### [EXERCISE REQUIREMENTS]
Every line of the data below should be retyped exactly, with no images carried over.

☆ ☆ ☆ ☆

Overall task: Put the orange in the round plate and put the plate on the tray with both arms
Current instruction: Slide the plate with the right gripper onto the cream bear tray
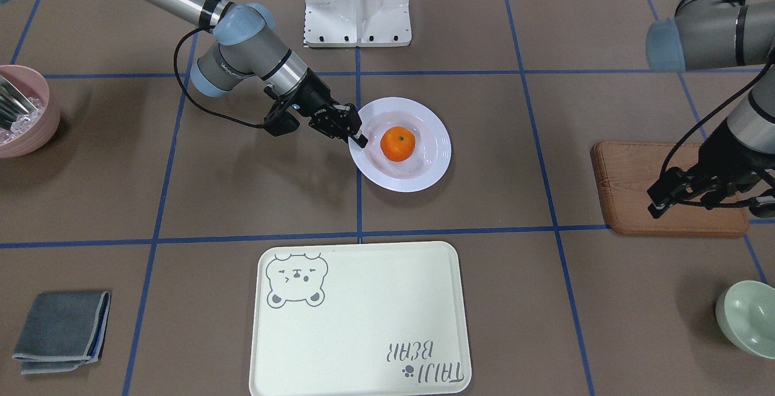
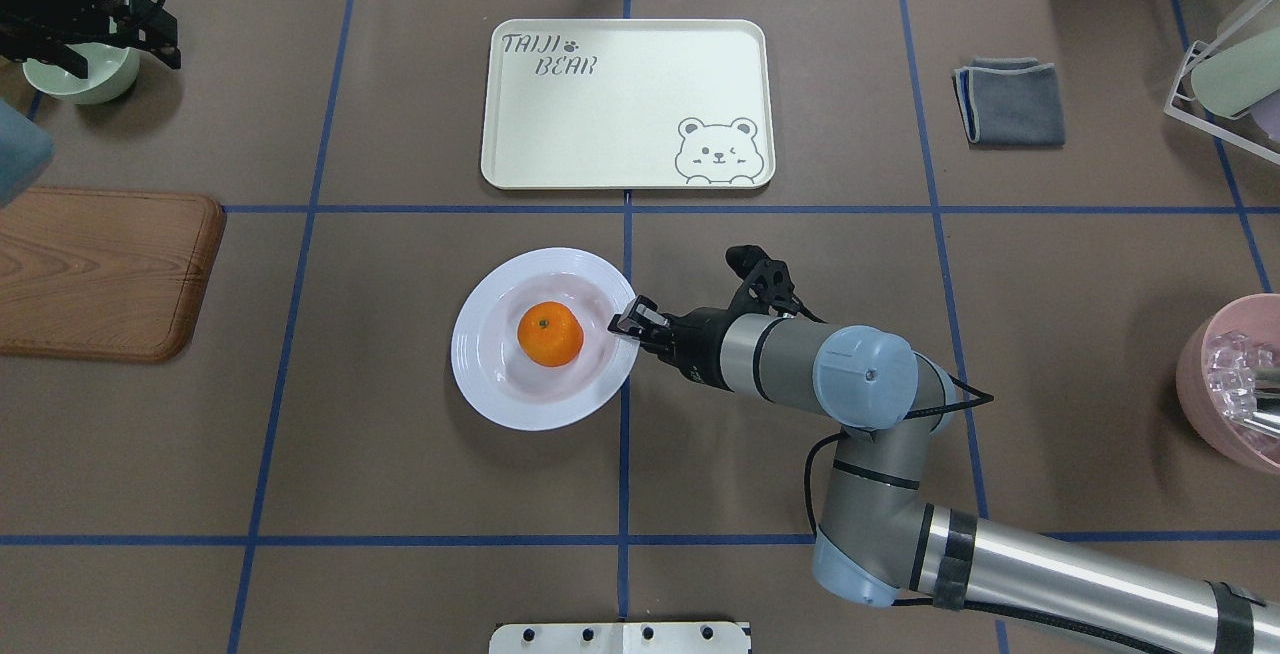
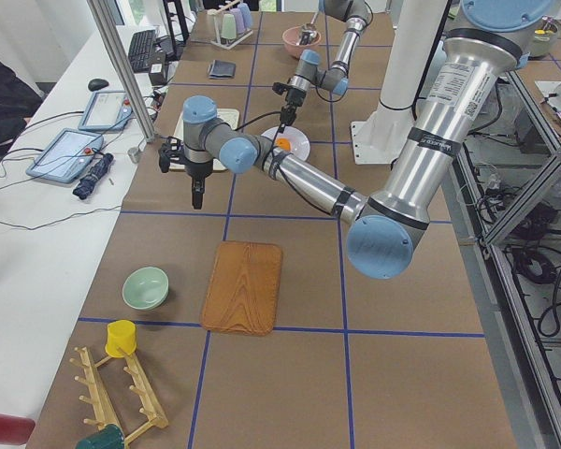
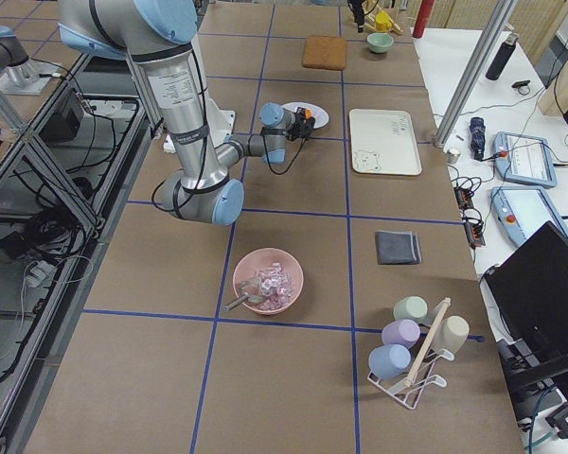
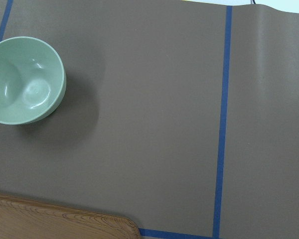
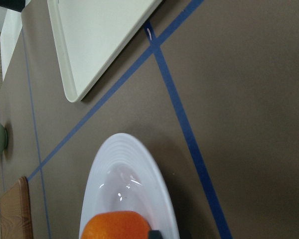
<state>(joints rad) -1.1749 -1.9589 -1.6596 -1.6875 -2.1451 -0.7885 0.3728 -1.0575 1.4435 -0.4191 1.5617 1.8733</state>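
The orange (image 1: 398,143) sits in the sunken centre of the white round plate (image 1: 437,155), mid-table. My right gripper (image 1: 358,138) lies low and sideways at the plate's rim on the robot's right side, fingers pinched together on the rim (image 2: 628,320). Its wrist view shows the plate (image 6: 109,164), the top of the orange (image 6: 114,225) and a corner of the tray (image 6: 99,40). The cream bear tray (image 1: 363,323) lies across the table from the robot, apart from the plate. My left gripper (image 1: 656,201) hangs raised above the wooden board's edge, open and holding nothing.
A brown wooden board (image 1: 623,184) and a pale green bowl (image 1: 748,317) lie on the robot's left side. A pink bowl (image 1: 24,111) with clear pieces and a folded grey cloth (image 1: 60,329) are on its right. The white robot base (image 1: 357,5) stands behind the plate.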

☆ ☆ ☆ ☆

### [TASK SOLUTION]
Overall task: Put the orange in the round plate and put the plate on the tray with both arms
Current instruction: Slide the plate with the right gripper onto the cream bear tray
<state>(joints rad) -1.1749 -1.9589 -1.6596 -1.6875 -2.1451 -0.7885 0.3728 -1.0575 1.4435 -0.4191 1.5617 1.8733</state>
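The orange (image 1: 398,143) sits in the sunken centre of the white round plate (image 1: 437,155), mid-table. My right gripper (image 1: 358,138) lies low and sideways at the plate's rim on the robot's right side, fingers pinched together on the rim (image 2: 628,320). Its wrist view shows the plate (image 6: 109,164), the top of the orange (image 6: 114,225) and a corner of the tray (image 6: 99,40). The cream bear tray (image 1: 363,323) lies across the table from the robot, apart from the plate. My left gripper (image 1: 656,201) hangs raised above the wooden board's edge, open and holding nothing.
A brown wooden board (image 1: 623,184) and a pale green bowl (image 1: 748,317) lie on the robot's left side. A pink bowl (image 1: 24,111) with clear pieces and a folded grey cloth (image 1: 60,329) are on its right. The white robot base (image 1: 357,5) stands behind the plate.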

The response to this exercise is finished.